I couldn't help seeing myself as she saw me, and when we had finished what was not a repast I put her to bed with more than the humility of a serving-maid. You will think me absurd, but when those tender eyes were turned on me with their silent rebuke, I would gladly have put her back on the train again and hurried her on to destruction. As the dear thing sobbed on her pillow I laid my head beside hers and sobbed with her.
But I couldn't sob very long, as I still had duties to fulfil. It was of little use to have her under my care at Providence unless those who would in the end be most concerned as to her whereabouts were to know the facts--or the approximate facts--from the start. It was a case in which doubt for a night might be doubt for a lifetime; and so when she was sufficiently calm for me to leave her I went down-stairs.
Though I had not referred to it again, I had made a mental note of the fact that Mr. Brokenshire was at Newport. If at Newport I knew he could be nowhere but in one hotel. Within fifteen minutes I was talking to him on the telephone.
He was plainly annoyed at being called to the instrument so late as half past ten. When I said I was Alexandra Adare he replied that he didn't recognize the name.
"I was formerly nursery governess to your daughter, Mrs. Rossiter," I explained. "I'm the woman who's refused as yet to marry your son, Hugh."
"Oh, that person," came the response, uttered wearily.
"Yes, sir; that person. I must apologize for ringing you up so late; but I wanted to tell you that Mrs. Brokenshire is here at Providence with me."
The symptoms of distress came to me in a series of choking sounds over the wire. It was a good half-minute before I got the words:
"What does that mean?"
"It means that Mrs. Brokenshire is perfectly well in physical condition, but she's tired and nervous and overwrought."
I made out that the m.u.f.fled and strangled voice said:
"I'll motor up to Providence at once. It's now half past ten. I shall be there between one and two. What hotel shall I find you at?"
"Don't come, sir," I pleaded. "I had to tell you we were in Providence, because you could have found that out by asking where the long-distance call had come from; but it's most important to Mrs.
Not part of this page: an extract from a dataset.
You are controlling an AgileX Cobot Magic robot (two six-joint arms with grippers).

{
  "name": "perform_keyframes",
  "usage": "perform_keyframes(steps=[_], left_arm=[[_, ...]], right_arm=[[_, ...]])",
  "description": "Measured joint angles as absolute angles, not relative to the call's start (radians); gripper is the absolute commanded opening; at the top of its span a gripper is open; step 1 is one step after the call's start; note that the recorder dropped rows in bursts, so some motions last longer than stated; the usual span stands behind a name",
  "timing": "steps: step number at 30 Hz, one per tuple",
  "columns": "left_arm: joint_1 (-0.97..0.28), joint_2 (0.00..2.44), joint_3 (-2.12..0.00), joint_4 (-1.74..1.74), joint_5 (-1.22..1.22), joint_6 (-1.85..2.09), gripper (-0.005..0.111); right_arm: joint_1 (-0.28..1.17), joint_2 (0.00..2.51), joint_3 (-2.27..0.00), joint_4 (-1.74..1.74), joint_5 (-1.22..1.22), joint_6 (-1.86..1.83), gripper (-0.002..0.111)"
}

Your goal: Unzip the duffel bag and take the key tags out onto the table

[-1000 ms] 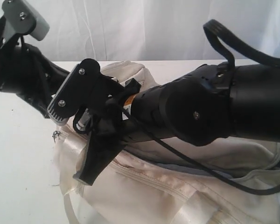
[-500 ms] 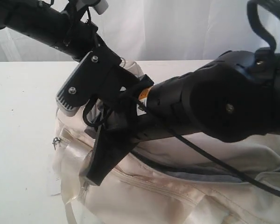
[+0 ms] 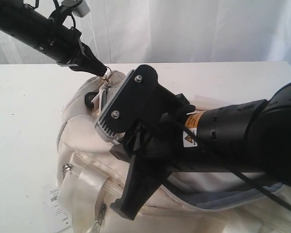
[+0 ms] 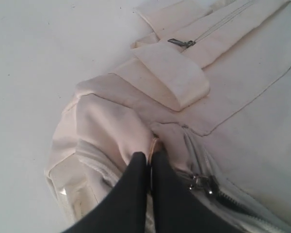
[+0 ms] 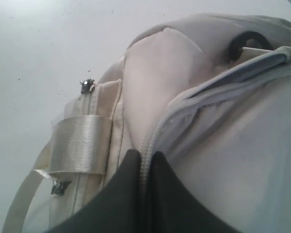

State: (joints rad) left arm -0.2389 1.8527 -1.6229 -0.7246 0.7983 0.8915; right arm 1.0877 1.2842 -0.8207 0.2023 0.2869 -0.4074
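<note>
The cream duffel bag lies on the white table. My left gripper is shut, pinching a fold of fabric at the bag's far end, right beside the main zipper's slider. My right gripper reaches across the bag's front. In the right wrist view it is shut on the pale grey zipper edge of the parted top opening. A strip of grey lining shows along that opening. The key tags are out of view.
A white barcode label lies on the table by the bag's near corner. A webbing handle crosses the zipped front pocket, with small metal pulls beside it. A black ring sits on the bag's end.
My left arm has risen toward the top left, with the bag's end pinched in its jaws. My right arm has shifted right and lower along the bag. Both stay shut.
</note>
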Motion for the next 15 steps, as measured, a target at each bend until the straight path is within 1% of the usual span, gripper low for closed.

Brokenshire that she should have a few days alone."
"I shall judge of that. To what hotel shall I come?"
"I beg and implore you, sir, not to come. Please believe me when I say that it will be better for you in the end. Try to trust me. Mrs.
Brokenshire isn't far from a nervous breakdown; but if I can have her to myself for a week or two I believe I could tide her over it."
Reproof and argument followed on this, till at last he yielded, with the words:
"Where are you going?"
Fortunately, I had thought of that.
"To some quiet place in Ma.s.sachusetts. When we're settled I shall let you know."
He suggested a hotel at Lenox as suitable for such a sojourn.
"She'd rather go where she wouldn't meet people whom she knows. The minute she has decided I shall communicate with you again."